When labeling those vegans as “terrorists,” butchers hold the rationale that what have been done to their shops could one day happen to themselves.
Butchers’ shops were stoned or defaced with anti-meat stickers and graffiti, according to the confederation.
“There is justice in it,” a French vegan activist is said to have posted on her Facebook account in late March after a butcher was killed by an Islamist militant on March 23.
The woman vegan activist has been given a suspended prison sentence for her post.
One’s own lifestyle, morality for others?
Guihard says vegans are trying to impose their own lifestyle on others, the majority of the population. Thus, he described them as “authoritarian.”

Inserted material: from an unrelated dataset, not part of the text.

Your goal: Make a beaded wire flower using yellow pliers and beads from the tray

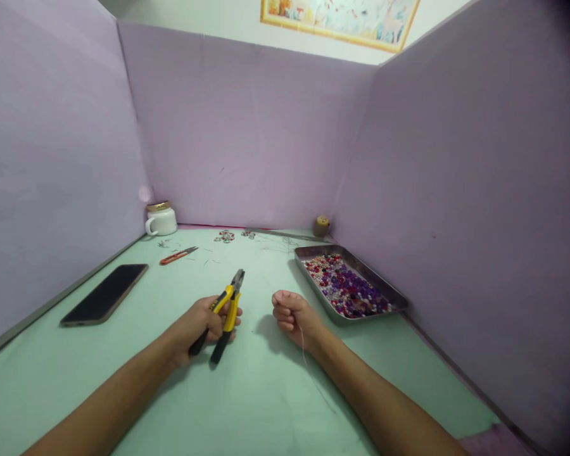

The French vegan organization responded quickly to justify themselves, explaining that their movement is nonviolent.
As individuals, people have the right to make choices. A person may either be a vegetarian or a non-vegetarian. One can also choose to become a vegan, who follows a stricter form of vegetarianism.
(Cover: Butchers unload sides of beef at the 2018 Paris International Agricultural Show as farmers and their animals prepare for the opening of the show in Paris, February 23, 2018. /VCG Photo)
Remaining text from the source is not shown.